If her participation in PMTCT services decreases, so will her use of ART. Then her psychosocial and physical health will lessen over time, thereby impairing her ability to work and potentially deepening her poverty. Physical health gained from participation in PMTCT services may create an additional, and direct, disincentive to continue participating, because some women may not see a need to continue when they are feeling well. Furthermore, they may not initiate treatment if they feel well [19]. On the other hand, ART use may cause side effects that negatively affect physical health [19].

Gender

Fig 2 incorporates gender-related factors (red) in the poverty-related relationships depicted in Fig 1. Work and decision-making autonomy are in a reinforcing loop: as work increases, autonomy increases, and vice versa. Decision-making autonomy affects psychosocial health and PMTCT program participation.
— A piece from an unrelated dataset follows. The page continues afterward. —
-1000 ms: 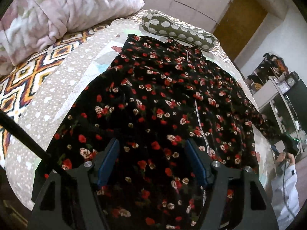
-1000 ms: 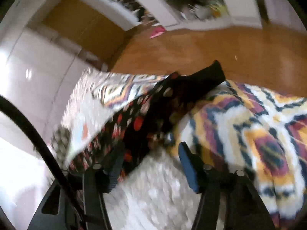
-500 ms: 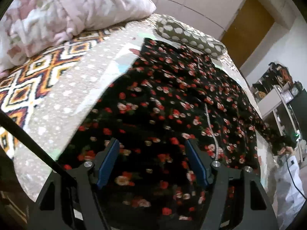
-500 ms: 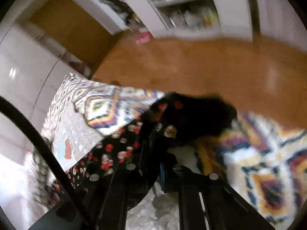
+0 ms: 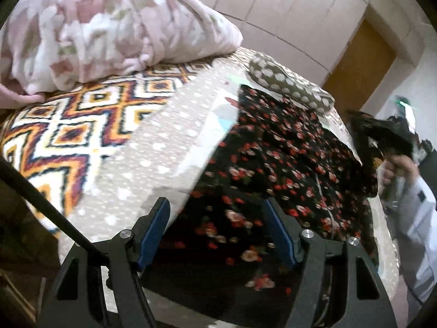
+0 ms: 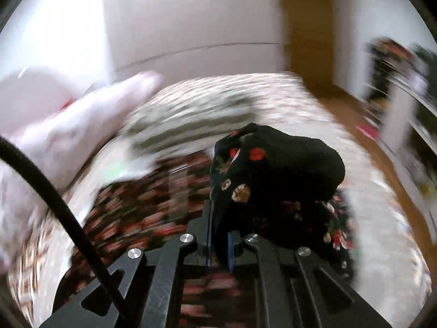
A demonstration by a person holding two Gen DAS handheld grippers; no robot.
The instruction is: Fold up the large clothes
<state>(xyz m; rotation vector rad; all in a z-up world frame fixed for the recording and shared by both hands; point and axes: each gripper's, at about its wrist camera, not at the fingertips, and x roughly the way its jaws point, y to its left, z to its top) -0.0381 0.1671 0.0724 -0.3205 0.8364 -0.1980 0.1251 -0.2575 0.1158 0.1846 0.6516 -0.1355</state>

Spouses or partners influence autonomy, psychosocial health, and ART use. In some cases, senior family members also influence autonomy. That influence affects the work-autonomy relationship and can inhibit ART use and PMTCT program participation. Those actors also affect psychosocial health through social support or by being unsupportive.

Psychosocial health and HIV status disclosure are in a reinforcing loop. Whereas good psychosocial health can make it easier for a woman to disclose her status, poor psychosocial health may discourage disclosure. Disclosure may increase her psychosocial health if the person to whom she discloses is supportive, and that experience will facilitate her disclosure to others. However, if she and her partner have discordant status, particularly if she is HIV-positive, then her psychosocial health can be negatively affected. One health worker in Uganda said, “…where the man is the one who is negative and the woman is positive, this woman is going to be isolated. She is going to be depressed” [13]. Disclosure can lead to stigma, which negatively affects both psychosocial health and further disclosure. The effect on psychosocial health affects participation in the program.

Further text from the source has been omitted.